Я был собственным своим пауком!
И между тем я не могу слишком винить себя. Да и кто, скажите на милость, кто бывает когда-нибудь в чем-нибудь виноват — один? Или, лучше сказать, все мы виноваты, да винить-то нас все-таки нельзя. Обстоятельства нас определяют; они наталкивают нас на ту или другую дорогу, и потом они же нас казнят. У каждого человека есть своя судьба… Постойте, постойте! Мне на этот счет приходит в голову хитро сплетенное, но справедливое сравнение. Как облака сперва слагаются из паров земли, восстают из недр ее, потом отделяются, отчуждаются от нее и несут ей, наконец, благодать или гибель, так около каждого из нас и из нас же самих образуется… как бы это сказать? образуется род стихии, которая потом разрушительно или спасительно действует на нас же. Эту-то стихию я называю судьбой… Другими словами и говоря просто: каждый делает свою судьбу, и каждого она делает…

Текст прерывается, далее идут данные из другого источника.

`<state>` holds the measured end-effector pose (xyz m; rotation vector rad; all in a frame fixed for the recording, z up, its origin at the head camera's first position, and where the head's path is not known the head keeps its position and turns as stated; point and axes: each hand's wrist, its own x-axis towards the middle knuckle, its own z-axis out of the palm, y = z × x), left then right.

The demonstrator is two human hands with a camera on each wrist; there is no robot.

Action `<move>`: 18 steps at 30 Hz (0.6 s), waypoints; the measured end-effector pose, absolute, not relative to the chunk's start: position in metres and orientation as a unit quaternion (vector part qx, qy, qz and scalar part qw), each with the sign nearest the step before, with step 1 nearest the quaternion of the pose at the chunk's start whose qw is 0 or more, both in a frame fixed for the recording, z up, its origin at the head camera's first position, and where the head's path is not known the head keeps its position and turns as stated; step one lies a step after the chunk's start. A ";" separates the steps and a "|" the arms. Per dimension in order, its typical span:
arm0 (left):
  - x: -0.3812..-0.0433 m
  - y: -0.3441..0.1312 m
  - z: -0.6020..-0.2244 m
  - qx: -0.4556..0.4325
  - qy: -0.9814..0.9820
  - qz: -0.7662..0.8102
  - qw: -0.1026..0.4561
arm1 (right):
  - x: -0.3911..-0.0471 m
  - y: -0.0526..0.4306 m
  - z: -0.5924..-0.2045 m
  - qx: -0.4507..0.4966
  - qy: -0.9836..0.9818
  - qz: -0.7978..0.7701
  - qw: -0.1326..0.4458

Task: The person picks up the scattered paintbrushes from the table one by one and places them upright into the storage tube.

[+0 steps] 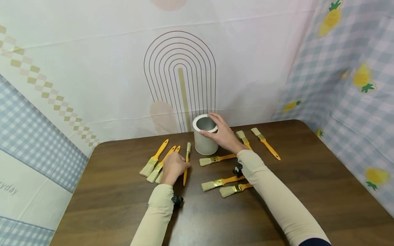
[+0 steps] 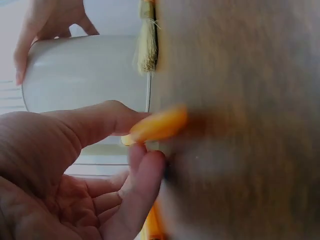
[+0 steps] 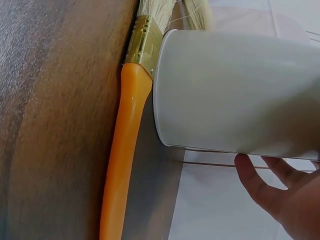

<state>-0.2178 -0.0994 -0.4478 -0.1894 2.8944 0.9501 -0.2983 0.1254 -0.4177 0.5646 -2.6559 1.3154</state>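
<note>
My left hand point(image 1: 174, 167) pinches the orange handle of a paintbrush point(image 1: 185, 176) between thumb and fingers. Its pale bristles point toward the back of the table. In the left wrist view, the blurred handle end point(image 2: 165, 124) sticks out past the fingertips. A pale grey, open-topped can point(image 1: 205, 143) stands upright to the right of that brush. My right hand point(image 1: 222, 135) holds the can near its rim, thumb at the front and fingers around the far side. In the right wrist view, fingertips point(image 3: 245, 162) touch the can's wall point(image 3: 225, 90).
Left of my left hand lie more paintbrushes point(image 1: 149, 165), partly covered by it. Several others lie to the right: one brush point(image 1: 212, 160) just before the can, two lower brushes point(image 1: 215, 184) partly behind my right sleeve, and a brush point(image 1: 266, 145) farther right. A patterned cloth point(image 1: 123, 85) hangs behind the wooden table point(image 1: 107, 205).
</note>
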 end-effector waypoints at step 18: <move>-0.206 -0.118 -0.404 -0.018 0.845 0.521 -0.118 | -0.296 0.123 -0.423 0.201 -0.871 0.440 0.086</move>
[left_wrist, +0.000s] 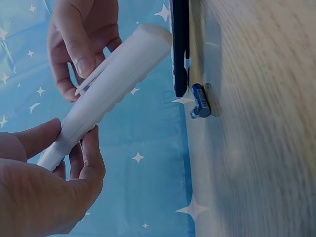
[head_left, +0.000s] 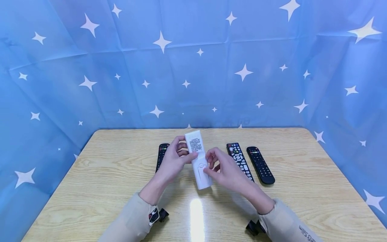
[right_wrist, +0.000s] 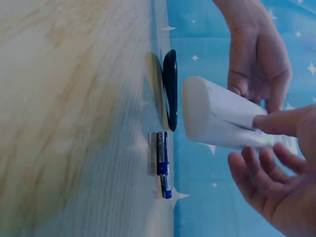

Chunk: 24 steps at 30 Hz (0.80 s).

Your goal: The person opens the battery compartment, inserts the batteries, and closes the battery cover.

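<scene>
A white remote control (head_left: 204, 181) is held above the table with its back toward the head camera, a printed code on its upper part. My left hand (head_left: 175, 159) grips the upper end, thumb across the back and fingers underneath. My right hand (head_left: 225, 168) is at the lower half, its thumb on the battery cover (left_wrist: 94, 76). In the left wrist view one edge of that cover stands up from the body, by the right fingers. The right wrist view shows the remote's blunt end and the right thumb at a dark gap beside the cover.
Black remotes lie on the wooden table (head_left: 105, 181): one (head_left: 162, 153) partly behind my left hand, one with coloured buttons (head_left: 239, 158) partly behind my right, another (head_left: 260, 165) farther right. Blue batteries (right_wrist: 162, 153) lie on the table in the wrist views. A star-patterned blue cloth (head_left: 193, 67) hangs behind.
</scene>
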Tool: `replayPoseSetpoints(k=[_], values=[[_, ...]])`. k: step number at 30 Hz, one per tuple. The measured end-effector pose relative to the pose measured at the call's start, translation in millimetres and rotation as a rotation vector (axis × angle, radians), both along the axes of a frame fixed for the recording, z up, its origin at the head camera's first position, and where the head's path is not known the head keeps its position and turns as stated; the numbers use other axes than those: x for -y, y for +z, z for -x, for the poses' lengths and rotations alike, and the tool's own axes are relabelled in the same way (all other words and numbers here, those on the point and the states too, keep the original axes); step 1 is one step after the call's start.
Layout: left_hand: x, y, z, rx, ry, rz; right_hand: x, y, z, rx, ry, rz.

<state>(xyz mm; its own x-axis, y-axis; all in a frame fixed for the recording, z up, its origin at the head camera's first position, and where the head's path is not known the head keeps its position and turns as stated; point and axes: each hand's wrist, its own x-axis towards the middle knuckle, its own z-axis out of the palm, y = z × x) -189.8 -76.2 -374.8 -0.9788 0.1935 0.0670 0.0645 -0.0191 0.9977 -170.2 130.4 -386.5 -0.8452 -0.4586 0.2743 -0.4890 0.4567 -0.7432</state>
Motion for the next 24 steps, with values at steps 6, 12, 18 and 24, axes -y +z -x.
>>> replayPoseSetpoints(k=[6,12,18,24], values=[[1,4.1,-2.4,-0.02,0.006,-0.019,-2,0.2,0.1,0.168,0.006,0.05],[0,6.3,-3.9,-0.017,0.009,-0.027,0,8.2,-4.2,0.206,0.033,0.05],[0,6.5,-5.1,-0.011,0.005,-0.022,4,31.1,-15.6,0.214,0.049,0.072],[-1,7.9,-6.2,-0.025,0.008,-0.023,5,34.1,-16.3,0.194,0.045,0.079]])
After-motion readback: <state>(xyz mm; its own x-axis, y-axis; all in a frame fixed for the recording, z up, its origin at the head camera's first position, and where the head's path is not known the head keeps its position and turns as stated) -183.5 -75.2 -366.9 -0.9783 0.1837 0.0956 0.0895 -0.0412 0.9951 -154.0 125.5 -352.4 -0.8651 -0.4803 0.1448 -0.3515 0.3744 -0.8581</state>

Каждый делает свою судьбу — да!.. но наш брат слишком много ее делает — вот в чем наша беда! Слишком рано пробуждается в нас сознательность; слишком рано начинаем мы наблюдать за самими собою… У нас, русских, нет другой жизненной задачи, как опять-таки разработка нашей личности, и вот мы, едва возмужалые дети, уже принимаемся разработывать ее, эту нашу несчастную личность! Не получив извне никакого определенного направления, ничего действительно не уважая, ничему крепко не веря, мы вольны делать из себя что хотим… Нельзя же требовать от каждого, чтоб он тотчас понял бесплодность ума, «кипящего в действии пустом»*…И вот опять на свете одним уродом больше, больше одним из тех ничтожных существ, в которых привычки себялюбия искажают самое стремление к истине, смешное простодушие живет рядом с жалким лукавством… одним из тех существ, обессиленной, беспокойной мысли которых не знакомо вовек ни удовлетворение естественной деятельности, ни искреннее страдание, ни искреннее торжество убеждения… Совмещая в себе недостатки всех возрастов, мы лишаем каждый недостаток его хорошей, выкупающей стороны… Мы глупы, как дети, но мы не искренни, как они; мы холодны, как старики, но старческого благоразумия нет в нас… Зато мы психологи. О да, мы большие психологи! Но наша психология сбивается на патологию; наша психология — это хитростное изучение законов больного состояния и больного развития, до которых здоровым людям нет никакого дела… А главное, мы не молоды, в самой молодости не молоды!